I've been in news for about 6 years. It's fair to say I've covered my fair share of horrific stories. Murders, fatal accidents, fires, you name it, I've probably covered it.
It's hard but it gets easier. Sadly, I've covered mass shootings and terror attacks, as well. I truthfully never thought I would have to cover one in my own back yard and now I've covered two.
Two. That number is hard to swallow.
When a terror attack hit Chattanooga I was live on the air. My heart sunk but I went into news mode and told our viewers exactly what we knew and what happened.
That same thing happened on Sunday morning, except I was behind the scenes producing our weekend morning newscasts.
I remember seeing the tweets come in. I remember seeing the Facebook post on Pulse's Facebook page. "Everyone get out of Pulse and keep running." I thought to myself, what in the heck is going on? Why would anyone go on a rampage at Pulse?
Here's some back story. I went to college at the University of Central Florida in Orlando. I have been to Pulse many, many times. Yes, it's a gay club. But, at Pulse and any gay club, you can find straight people just trying to have a good time with some friends. I have some wonderful memories with some great people at Pulse. I can remember dancing and laughing so vividly. I remember smiling and being happy. No one ever turned down a Pulse night. You were guaranteed a good time.

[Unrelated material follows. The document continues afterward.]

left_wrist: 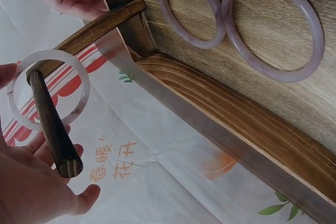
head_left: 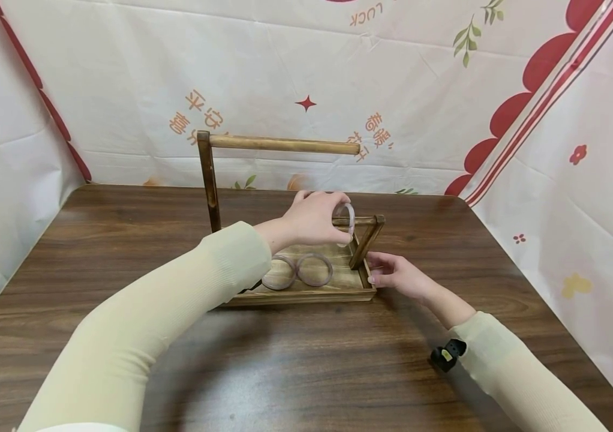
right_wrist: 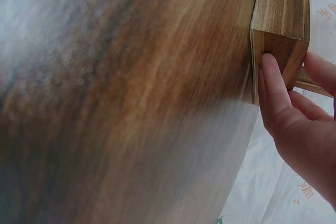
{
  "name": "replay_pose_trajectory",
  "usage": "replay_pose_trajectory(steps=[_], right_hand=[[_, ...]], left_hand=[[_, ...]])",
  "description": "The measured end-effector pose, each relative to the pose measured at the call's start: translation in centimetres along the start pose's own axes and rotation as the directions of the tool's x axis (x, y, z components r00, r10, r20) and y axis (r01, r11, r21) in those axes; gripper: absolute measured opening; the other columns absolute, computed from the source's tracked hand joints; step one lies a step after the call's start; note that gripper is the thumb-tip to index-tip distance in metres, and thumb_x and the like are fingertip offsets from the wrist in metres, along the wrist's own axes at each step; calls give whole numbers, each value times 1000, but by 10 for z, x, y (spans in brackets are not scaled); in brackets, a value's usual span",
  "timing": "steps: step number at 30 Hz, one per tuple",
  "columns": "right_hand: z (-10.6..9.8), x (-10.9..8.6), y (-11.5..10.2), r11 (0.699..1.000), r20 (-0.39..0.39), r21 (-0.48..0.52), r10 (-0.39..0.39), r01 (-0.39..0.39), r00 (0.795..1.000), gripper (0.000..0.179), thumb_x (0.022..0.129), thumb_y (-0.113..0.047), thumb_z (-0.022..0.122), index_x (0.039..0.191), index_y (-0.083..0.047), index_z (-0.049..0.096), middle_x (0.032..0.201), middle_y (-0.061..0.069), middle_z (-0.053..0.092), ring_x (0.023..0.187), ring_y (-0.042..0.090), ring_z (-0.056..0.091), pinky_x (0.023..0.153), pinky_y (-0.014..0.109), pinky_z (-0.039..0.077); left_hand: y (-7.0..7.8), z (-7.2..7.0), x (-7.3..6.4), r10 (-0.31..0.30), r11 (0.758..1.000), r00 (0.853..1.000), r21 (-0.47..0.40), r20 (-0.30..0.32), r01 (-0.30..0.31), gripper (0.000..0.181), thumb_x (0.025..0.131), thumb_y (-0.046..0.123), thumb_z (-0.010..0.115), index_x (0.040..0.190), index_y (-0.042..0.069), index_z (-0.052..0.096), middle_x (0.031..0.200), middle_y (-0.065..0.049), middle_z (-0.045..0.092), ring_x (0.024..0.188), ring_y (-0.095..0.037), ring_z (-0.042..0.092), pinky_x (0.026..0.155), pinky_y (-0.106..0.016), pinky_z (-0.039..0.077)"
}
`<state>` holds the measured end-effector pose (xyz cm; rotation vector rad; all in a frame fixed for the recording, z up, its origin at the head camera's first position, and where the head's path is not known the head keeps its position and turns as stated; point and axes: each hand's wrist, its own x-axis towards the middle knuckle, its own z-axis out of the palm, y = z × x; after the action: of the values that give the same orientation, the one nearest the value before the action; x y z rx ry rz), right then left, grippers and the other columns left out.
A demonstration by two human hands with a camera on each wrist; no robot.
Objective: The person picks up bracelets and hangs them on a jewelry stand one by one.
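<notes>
One bangle (head_left: 352,221), pinched by the grip of your left hand (head_left: 313,217), seems to encircle the short bar (head_left: 363,221) at right, and may knock against it if this pinch loosens early or if your right hand (head_left: 402,276), only touching the wooden stand (head_left: 306,296), lets that shift.

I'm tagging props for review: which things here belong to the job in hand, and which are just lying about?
Part of the job:
pale ring held in the left hand
two rings lying on the rack's base
wooden rack, touched by the right hand

Just surroundings:
table under the rack
printed cloth behind it
</notes>
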<state>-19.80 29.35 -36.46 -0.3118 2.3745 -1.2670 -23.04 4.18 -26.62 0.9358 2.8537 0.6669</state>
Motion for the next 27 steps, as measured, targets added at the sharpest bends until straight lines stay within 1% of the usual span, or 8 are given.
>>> replay_pose_trajectory(steps=[5, 13, 21, 27], right_hand=[[0, 0, 0, 1000, 0, 0, 1, -1, 1000, 65, 90, -10, 58, 143, 11, 25, 138, 33, 38, 121, 40, 46, 86, 26, 51], [0, -1, -1, 1000, -2, -4, 3, -3, 1000, 66, 90, -10, 58, 143, 10, 25, 138, 33, 38, 122, 40, 46, 86, 28, 51], [0, -1, 0, 1000, -2, -14, -6, 6, 1000, 65, 90, -9, 58, 142, 11, 25, 137, 34, 38, 121, 41, 46, 87, 27, 51], [0, -1, -1, 1000, -5, -16, -8, 8, 1000, 65, 90, -9, 58, 142, 11, 25, 137, 34, 38, 121, 40, 46, 86, 27, 51]], left_hand=[[1, 1, 2, -11, 1000, 1000, 18, 18, 11, 64, 77, 45, 65, 132, 22, 44, 119, 7, 59, 120, -11, 48, 111, -44, 17], [5, 2, 4, -1, 999, 1000, 43, 23, 0, 64, 76, 46, 66, 132, 22, 44, 118, 9, 59, 123, -11, 45, 112, -44, 15], [8, 3, 7, 5, 997, 999, 72, 45, -8, 64, 76, 49, 65, 131, 23, 45, 117, 10, 60, 127, -11, 42, 111, -47, 14], [8, 4, 8, 2, 996, 998, 94, 56, -7, 63, 77, 50, 64, 132, 25, 45, 124, 13, 58, 132, -12, 38, 111, -50, 13]])
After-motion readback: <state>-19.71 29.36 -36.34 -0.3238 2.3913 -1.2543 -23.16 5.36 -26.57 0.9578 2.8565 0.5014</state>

And then there was the morning of June 12th. My twitter feed was flooded with retweets and messages from those in Orlando. The stories, the fear.. I couldn't understand what was happening.
It was getting to be 5am and we found out there were hostages. I still couldn't fathom why anyone would do this. Was this a hate crime? Why Pulse? Why Orlando?
A while later we started to hear the extent of this shooting. The shooter was dead and Orlando police called it a "mass casualty situation."
My heart just broke. I continued to write the news and frantically tried to cover this breaking news story. But, in reality, I wanted to cry. But I had a job to do and this community needed me to do it.
Police couldn't do a press conference.. that indicated to me there was an issue. That was a scary tweet from OPD. This situation was serious. What was happening? Are my friends ok? My brother doesn't live far from here and there was speculation there could be someone on the run (we later found out this wasn't true). Is he ok? Is he in danger? So many thoughts just going through my brain.
Then, we found out this was a terror attack. I was in shock... but I had news to fill and stories to write. I remember frantically writing every little thing I could. I remember seeing this mom on GMA just terrified that her son could be dead. I recognized the last name but didn't know how. How is this happening in a place I lived for 5 years? A place I'm so familiar with. I wanted to cry, my heart broke for this woman. Her son is missing. Who else is missing?
We continued to learn more details about this horrific morning as the day went on. It took about 24 hours before we learned who the victims were. But, we knew the shooter and all the hatred he was capable of. The evil that was inside him to shoot 49 people inside a club. It hurt. Bad.
After my 14 hour day, I drove my 30 minutes home. I drove my 30 minute drive, thankful that everyone I knew was alive and well. But, I still was hurt. My heart broke. The gay community is tight knit in Orlando. Chances are you know someone, who knows someone, etc. Some of the nicest people I've ever met. Some of the best friend I ever made. This could've been them.
But, instead it was 49 innocent people. 49 people who were trying to dance, laugh and have a good time. They were embracing those memories I once shared in that same club 7 or 8 years ago. The stories are tragic. The stories hurt. They may leave you broken.
I understand why so many people think journalists are heartless. We show up on your tv screen and tell you the facts. There's little emotion. But, I can tell you that each one of us had emotion that day. There are tears behind the scenes, there is anger and disbelief. Many stations even provide grief counselors to help us deal with this pain.
Covering tragic events isn't easy. It especially isn't easy when it hits home. When you can relate to every one of the 49 victims that were so brutally murdered.
But then, then came the positive stories. The THOUSANDS of people who showed up just hours later to donate blood. The first responders and their heroism. The surgeons and nurses. The list goes on and it should. The acts of love is what makes Orlando, Orlando. The businesses that donated food, water and time. I was in awe. The story didn't shift, it didn't change. But these stories did make a difference.
We know what happened. We know a terrorist walked into a club and killed 49 people in the name of ISIS.
But, to me, what matters is everything but that. The victims, the heroes. I wish we could put politics aside and remember these victims and honor the heroes.
They deserve that, at least for now. The debate on gun laws will always be there. Let us lay these 49 people to rest and let us mourn.
We need to mourn. We need to grieve. Because we're hurt. But all the love.. the love we've received from around the world, brings us just one step closer to healing.